Counting on 2 Date columns - sql-server

So I've got 2 Date Columns, start and end. What I am trying to accomplish is inventory for each day and this will be going back to the beginning of 2020 so that I have these fields:
Start Date, count of new adds that day, count of closed that day, and count of existing open from previous days. My basic data structure I derive is Start Date, End Date, Request Type (if start date = date of report and end date is null then 'New Add', if end date is not null then 'Work Closed' and if Start Date is less than date of report then 'Existing Open'. The problem is that these depend on relativity between the report date and open/close dates. I need to be able to group by a date and give the counts for each day. I tried these 2 solutions and didn't work like I had hoped for as they're slightly different than my scenario. (Count Function on Multiple Columns by Date (SQL Server) and Get count on two different date columns and group by date).
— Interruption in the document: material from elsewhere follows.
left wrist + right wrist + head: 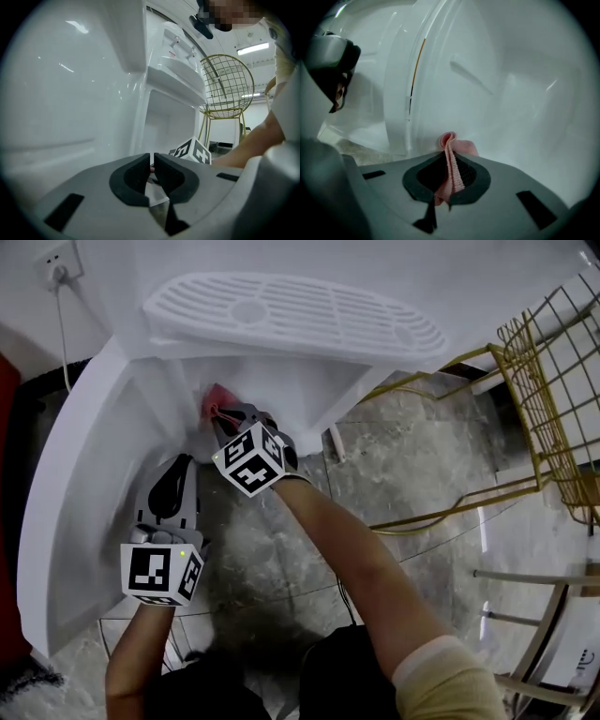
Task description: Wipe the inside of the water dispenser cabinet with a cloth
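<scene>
Head view, cabinet: the cabinet (267, 381) of the white water dispenser opens just above frame centre, under the drip grille (291, 310). Its door (75, 493) swings out along the left edge.
Head view, right gripper: the right gripper (221, 414) reaches into the opening's left corner. The pink cloth (217, 397) is bunched at its tip, against the white plastic.
Head view, left gripper: the left gripper (176, 470) hangs at lower left beside the door's inner face, apart from the cloth.
Left gripper view, jaws: they are clenched to a thin slit at bottom centre with nothing between them. The door fills the left, the cabinet sits at centre, and a gold wire chair (227, 84) stands at upper right.
Right gripper view, grip: the jaws are clamped on a fold of cloth that pokes past the tips at bottom centre, close to the inner wall (511, 93). Actual contact cannot be told.
Step in hand: probably wiping the cabinet's lower left corner.
Doing it well: press so that fabric, not the hard jaw tips, meets the plastic. Little cloth protrudes, so the contact patch looks small. Short overlapping strokes out of the corner would cover more, and a firm clamp should keep the fold from slipping.
</scene>
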A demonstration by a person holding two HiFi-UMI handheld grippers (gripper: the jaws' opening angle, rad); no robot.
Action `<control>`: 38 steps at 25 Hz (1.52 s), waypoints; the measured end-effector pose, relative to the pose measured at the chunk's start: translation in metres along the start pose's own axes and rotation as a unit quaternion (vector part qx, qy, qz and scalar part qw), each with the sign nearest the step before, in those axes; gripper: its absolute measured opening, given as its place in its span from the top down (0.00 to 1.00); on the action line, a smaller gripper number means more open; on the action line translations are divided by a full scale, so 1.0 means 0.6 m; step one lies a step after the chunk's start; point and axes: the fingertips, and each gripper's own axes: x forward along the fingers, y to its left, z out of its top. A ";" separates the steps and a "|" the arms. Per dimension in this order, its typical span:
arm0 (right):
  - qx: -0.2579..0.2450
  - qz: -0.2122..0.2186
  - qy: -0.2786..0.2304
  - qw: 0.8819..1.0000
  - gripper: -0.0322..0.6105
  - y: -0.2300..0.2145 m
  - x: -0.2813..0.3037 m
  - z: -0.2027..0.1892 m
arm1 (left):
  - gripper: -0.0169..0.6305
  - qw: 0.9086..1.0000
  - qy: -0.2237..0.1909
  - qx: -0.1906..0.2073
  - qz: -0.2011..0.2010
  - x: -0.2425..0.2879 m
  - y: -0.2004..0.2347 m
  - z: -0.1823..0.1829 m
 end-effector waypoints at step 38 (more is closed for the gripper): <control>0.079 -0.168 0.138 0.973 0.91 -0.122 -0.128 -0.142 | 0.94 1.000 0.010 0.000 -0.002 -0.018 -0.019 0.000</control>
When I boils down I need to do a count by each day based on the current date inventory and the existing stuff from the previous day.
My basic data structure is like this and is fake data:
+----+------------+-----------+---+
| ID | StartDate | EndDate | |
+----+------------+-----------+---+
| 1 | 1/1/2020 | NULL | |
| 2 | 12/1/2019 | 1/1/2020 | |
| 3 | 1/1/2020 | 1/3/2020 | |
| 4 | 12/17/2019 | 1/2/2020 | |
+----+------------+-----------+---+
Expected Result:
+-------------+---------+-----------------+-----------+--+--+------+
| Report Date | NewAdds | ExistingOpen | Closed | | | |
+-------------+---------+-----------------+-----------+--+--+------+
| 1/1/2020 | 2 | 1 | 1 | | | |
| 1/2/2020 | 0 | 1 | 1 | | | |
| 1/3/2020 | 0 | 1 | 1 | | | |
+-------------+---------+-----------------+-----------+--+--+------+

set #report_start = '20200101';
set #report_end = '20200103';
select
d.dt,
count(case when t.start_dt = d.dt then 1 end) as Adds,
count(case when d.dt > t.start_dt and d.dt < t.end_dt as Existing,
count(case when t.end_dt = d.dt then 1 end) as Closed
from T t inner join Dates d on d.dt <= coalesce(t.end_dt, #report_end)
where d.dt between #report_start and #report_end
group by d.dt;
Create a table of dates and join against it. Counting is fairly easy at that point.
This is a bad idea because you need to count up across all dates ever. Also I don't know what null end date means. Apologies if this is sloppy as I typed it on my phone.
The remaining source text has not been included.